Trotz ihrer Varianz haben die Urteile des Bundesgerichts einen gemeinsamen Nenner. Sie betrachten immer nur eine Seite der ‘Gleichung’, das Individuum mit seiner Fehlbarkeit. Der andere Teil der Gleichung, das hochkomplexe System, welches das Umfeld der Experten darstellt, bleibt unangetastet. Es erstaunt, dass die Rechtspflege in der Schweiz die Themen nicht aufgreift, die 2012 anlässlich der ‘Sicherheitsüberprüfung des Flughafen Zürich’ einer breiten Öffentlichkeit zugänglich gemacht wurden. Es handelt sich dabei um acht schwerwiegende, gefährliche Hotspots in Zürich, welche systemisch angelegt sind. Sie bestehen heute noch. Tagtäglich sind Fluglotsen, Piloten und viele andere Mitarbeitende, die zu einem sicheren Flugbetrieb beitragen, mit den gefährlichen Konstellationen konfrontiert. Diese reichen von der geringen Fehlertoleranz des Systems aufgrund der hohen Komplexität über das inadäquate Design des Luftraums und der dazugehörigen Verfahren, bis hin zu mehreren Betriebskonzepten, die aufgrund nicht aviatischer Grundlagen angewendet werden müssen. Diese Hotspots gefährden objektiv tagtäglich tausende Passagiere, Mitarbeiter und Anwohner. Nicht einer dieser Hotspots wurde von der Rechtspflege adressiert. Das System bleibt damit genau gleich gefährlich wie es schon 2012 war. Das einzige was getan wird, ist das Anklagen und fallweise verurteilen von Individuen, die sich tagtäglich diesem fehleranfälligen System stellen.
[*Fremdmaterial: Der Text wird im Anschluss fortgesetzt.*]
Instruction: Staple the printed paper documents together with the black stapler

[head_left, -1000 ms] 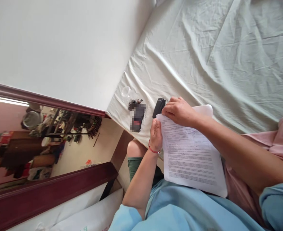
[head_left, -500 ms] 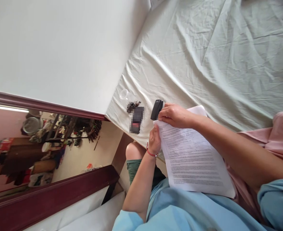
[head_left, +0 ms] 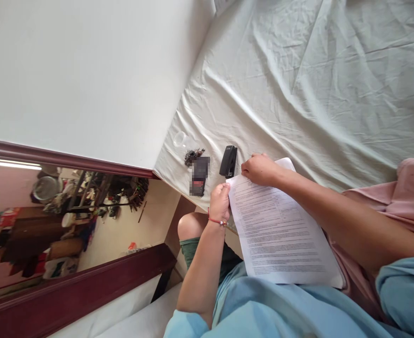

In Anbetracht der Schwere dieser Systemschwächen fragt es sich, in wie fern wir mit diesem einseitigen Zur-Rechenschaft-ziehen des Individuums an der Front eine ethische Grenze überschreiten, indem wir den Handelnden eine Verantwortung übertragen, die sie letztlich gar nicht tragen können.

Die Staatsanwaltschaft klagt Individuen an und die Gerichte verurteilen sie fallweise. Sie alle tun dies, so hoffen wir doch, um damit die Sicherheit zu erhöhen. Früher einmal, war das bestimmt ein zielführender Ansatz. Zu einer Zeit wo wir die Kausalität zwischen Handlung und Wirkung noch überschauen konnten. Doch heute? Heute muss sich dieser Ansatz den Vorwurf der Einäugigkeit gefallen lassen. Die Systeme, die wir Menschen beispielsweise in der Luftfahrt gebaut haben, sind komplex. Was nichts anderes heisst, als dass wir Ursache und Wirkung entkoppelt haben.  Wenn es uns nicht gelingt, die gefährlichen Hotspots in ihnen zu entfernen, und diejenigen zur Rechenschaft zu ziehen, die sie bei vollem Wissen dulden, dann wird es der Rechtspflege nicht möglich sein, ‘gerechte’ Urteile zu fällen, ganz zu schweigen von der Illusion, mit Bestrafung von Individuen am scharfen Ende, einen wirkungsvollen Beitrag zur Sicherheit zu leisten.